Eymans' I-976, "Permanent Offense"
I-976 is Tim Eyman's latest destructive Initiative.
If you want to maintain and improve our transportation system in Washington State vote NO on Tim Eyman's Initiative Measure No. 976. It's the second item on November General Election ballot mailed out this week.
As always with an Eyman initiative, the framing is clever: "Rebel against registration fees imposed by that nasty, grasping government! They have no right!" This is the Republican anti-tax, anti-government orthodoxy best expressed by Grover Norquist, Republican/Libertarian lobbyist, founder and president of Americans for Tax Reform: "I'm not in favor of abolishing the government. I just want to shrink it down to the size where we can drown it in the bathtub." The Republican Party has promoted this line for decades: Taxes are bad. Taxes need "reform." Let's reduce taxes [especially on the wealthy, but don't pay attention to that!]. Government is inefficient and corrupt and deserves to be defunded! (Psst! the wonderful private sector will do it better [and magically make a profit, too]!)
Auto registration fees are an integral part of how we currently fund a wide range of infrastructure and transportation in the State of Washington (See Voters' Pamphlet). Eyman wants to take a wrecking ball to our complex but workable system solely for the purpose of messing with it--and using a visible fee as the excuse. He does so with no care for the cost of readjustment. Washington State has the most regressive tax system in the U.S. (see P.S. below). I could side with Mr. Eyman's initiative if it were part of a comprehensive reform leading to a less regressive tax system, but Eyman is not a big picture, let's-all-pull-together-and-make-government-work kind of guy. He is the initiative version of a soundbite, a quick poke at government for the purpose of inflicting damage. The state, counties, and cities need funds to build and maintain the roads we all drive on--and all the rest of the infrastructure of civilization upon which we depend. All I-976 would do is make the funding more problematic.

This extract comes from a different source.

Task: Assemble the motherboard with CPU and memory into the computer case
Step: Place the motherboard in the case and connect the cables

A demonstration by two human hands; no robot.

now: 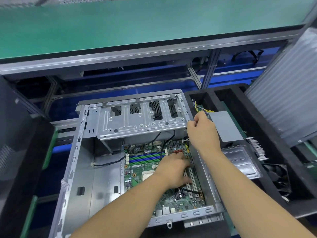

I-976 is one of twenty nasty but often deviously clever initiatives and one referendum sponsored over the last 20 years by Mr. Eyman. He is a conservative political bomb thrower from Yakima who now lives in Mukilteo, WA. I encourage my readers to review the history of this man's efforts and legal problems assembled in Wikipedia. His bent and general demeanor is on display in the name of the Political Action Committee he founded: "Permanent Offense," (Even more to Eyman's real intent, the full name is PERMANENT OFFENSE -- $30 TABS INITIATIVE -- TERM LIMITS -- GIVE THEM NOTHING, 2019.) Eyman's first incarnation of I-976 (I-695, on the ballot in 1999) was later declared unconstitutional on multiple technical grounds by the WA State Supreme Court, but not before Eyman was recognized by the Conservative Political Action Committee in 2000 with the "Ronald Reagan Award" (Seattle Times), a sure sign of his destructive intent.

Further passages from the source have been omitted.